I would also generalize “open” by using a box. Don’t teach the pivotal phrase “open box.” Just go with one word at a time. Here I would put something fun in the box and I would prompt him to say “open.” Then he says “open.” Now, if I say “open” and he says, “open door.” I would go back to “open, open, open.” Ask him, “What should I do? Open?” Then he gets reinforcement by opening the box. You can do this with a favorite drink, a door, a toy, and more.
Language Development Takes Time
Scale it back. I know that it feels like you’re going backward instead of forward, but it will really help to get rid of abnormal speech patterns.

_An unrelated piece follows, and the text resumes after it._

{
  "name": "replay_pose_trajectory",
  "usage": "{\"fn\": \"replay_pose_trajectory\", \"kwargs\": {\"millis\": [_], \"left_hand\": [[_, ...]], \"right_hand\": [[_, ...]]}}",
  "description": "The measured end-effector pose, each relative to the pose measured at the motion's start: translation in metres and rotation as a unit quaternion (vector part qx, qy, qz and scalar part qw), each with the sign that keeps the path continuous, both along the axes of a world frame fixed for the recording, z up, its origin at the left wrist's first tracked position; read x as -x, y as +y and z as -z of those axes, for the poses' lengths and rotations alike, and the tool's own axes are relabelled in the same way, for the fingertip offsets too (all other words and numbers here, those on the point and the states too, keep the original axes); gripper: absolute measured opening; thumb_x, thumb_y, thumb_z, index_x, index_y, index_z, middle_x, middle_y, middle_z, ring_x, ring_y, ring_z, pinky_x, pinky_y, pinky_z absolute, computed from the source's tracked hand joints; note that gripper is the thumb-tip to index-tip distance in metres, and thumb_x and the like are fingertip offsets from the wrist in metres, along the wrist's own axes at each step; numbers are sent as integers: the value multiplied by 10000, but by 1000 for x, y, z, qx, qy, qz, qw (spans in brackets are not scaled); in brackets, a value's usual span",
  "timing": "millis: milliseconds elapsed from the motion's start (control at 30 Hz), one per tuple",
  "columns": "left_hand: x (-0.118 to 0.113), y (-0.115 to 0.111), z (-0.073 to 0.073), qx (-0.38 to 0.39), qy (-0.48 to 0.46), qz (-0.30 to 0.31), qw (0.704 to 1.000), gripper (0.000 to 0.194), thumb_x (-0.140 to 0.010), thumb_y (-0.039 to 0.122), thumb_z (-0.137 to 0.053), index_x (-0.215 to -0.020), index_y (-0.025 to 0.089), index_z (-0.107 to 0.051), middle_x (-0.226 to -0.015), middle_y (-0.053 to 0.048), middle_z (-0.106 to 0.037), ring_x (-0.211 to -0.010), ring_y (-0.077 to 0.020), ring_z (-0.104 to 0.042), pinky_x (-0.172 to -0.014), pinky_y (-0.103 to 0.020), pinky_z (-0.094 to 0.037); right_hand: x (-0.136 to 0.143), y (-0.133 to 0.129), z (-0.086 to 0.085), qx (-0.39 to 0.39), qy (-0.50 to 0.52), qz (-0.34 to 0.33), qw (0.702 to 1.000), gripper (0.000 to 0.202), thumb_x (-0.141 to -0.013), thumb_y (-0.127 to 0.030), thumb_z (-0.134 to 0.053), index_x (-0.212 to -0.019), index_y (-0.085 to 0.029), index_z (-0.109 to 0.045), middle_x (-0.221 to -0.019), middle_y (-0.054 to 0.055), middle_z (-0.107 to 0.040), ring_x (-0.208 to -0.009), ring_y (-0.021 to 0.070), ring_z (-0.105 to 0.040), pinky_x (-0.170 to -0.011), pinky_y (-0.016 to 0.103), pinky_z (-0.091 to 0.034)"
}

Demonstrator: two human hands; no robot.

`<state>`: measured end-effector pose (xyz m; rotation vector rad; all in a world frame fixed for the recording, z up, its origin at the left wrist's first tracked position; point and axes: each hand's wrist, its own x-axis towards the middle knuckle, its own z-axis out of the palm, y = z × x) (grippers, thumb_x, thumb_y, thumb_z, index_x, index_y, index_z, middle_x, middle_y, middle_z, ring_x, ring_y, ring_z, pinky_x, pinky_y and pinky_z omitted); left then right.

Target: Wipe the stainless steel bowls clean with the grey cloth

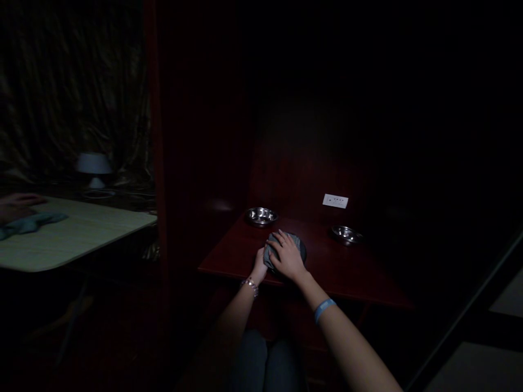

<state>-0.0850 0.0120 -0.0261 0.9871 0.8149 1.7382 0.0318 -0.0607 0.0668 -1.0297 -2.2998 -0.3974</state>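
Observation:
A grey cloth (271,256) lies bunched over a dark round object (303,252) at the front of the red-brown table (229,256). My right hand (287,256) rests on top of the cloth, its fingers spread and pressing it against the object. At the left edge of the cloth is my left hand (260,265), gripping the side of the bundle; its fingertips are hidden beneath it. What the dark object is cannot be made out in the dim light.
Two shiny metal bowls stand farther back, one at left (261,217) and one at right (346,235). A white socket plate (335,201) is on the wall. Beyond the partition (157,163), another person's hand (24,200) is over a pale table (98,228) near a teal cloth (36,222).

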Motion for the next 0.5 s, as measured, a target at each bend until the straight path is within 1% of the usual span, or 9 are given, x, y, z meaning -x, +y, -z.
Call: {"fn": "replay_pose_trajectory", "kwargs": {"millis": [67, 133, 333, 500], "left_hand": [[0, 0, -1, -2, 1, 2, 1000, 308, -656, 406, -665, -748, 114, -688, -705, -48, -682, -663, -156, -593, -661, -268, -461], [0, 0, -1, 0, 5, 1, 1000, 351, -679, 441, -653, -780, 109, -704, -713, -57, -694, -668, -165, -604, -674, -279, -467], [-2, -4, -6, 16, 26, -3, 1000, 520, -756, 578, -584, -873, 92, -729, -739, -77, -718, -722, -196, -637, -732, -305, -477], [-5, -11, -13, 23, 11, 1, 1000, 509, -766, 567, -603, -881, 86, -725, -732, -85, -721, -731, -196, -646, -760, -310, -486]], "right_hand": [[-2, 2, 0, 9, 3, -6, 1000, 403, -916, -325, -497, -1298, -221, -574, -1454, 78, -470, -1423, 259, -295, -1159, 469, -246], [-2, 4, 0, 17, 10, -5, 1000, 394, -913, -329, -502, -1285, -228, -583, -1448, 74, -479, -1422, 256, -303, -1159, 467, -255], [0, 12, -1, 33, 63, 30, 997, 357, -921, -337, -487, -1241, -238, -609, -1432, 66, -495, -1408, 245, -333, -1152, 450, -280], [-1, 20, -1, 64, 88, 62, 992, 378, -937, -351, -460, -1280, -242, -578, -1446, 56, -484, -1407, 223, -336, -1158, 431, -271]]}}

My mission is to provide practical strategies to both parents and professionals so they can help children with Autism reach their fullest potential. For more information about pivotal phrases and abnormal speech patterns consider taking one of my courses below.
Speech that is unnatural is very common in kids with autism. For example, if you teach a child with limited speech open door, they might over-generalize it and say open door even if I’m trying to get them to say open bottle. Hi, I’m Dr. Mary Barbera, autism mom, Board Certified Behavior Analyst, online course creator, and bestselling author of The Verbal Behavior Approach. Each week I provide you with some of my ideas about turning autism around, so if you haven’t subscribed to my YouTube channel you can do that now. Today I’m sharing a small excerpt from a recent live Q and A session where I give you tips about what you can do to help a child with unnatural speech. Jerry said, I have a two two year old. No one said his functioning level. I’ve completed all the units and homework. Excellent. Congratulations. He’s working well with an electronic and food and drink but not as well without them just doing the shoe box toys and puzzles.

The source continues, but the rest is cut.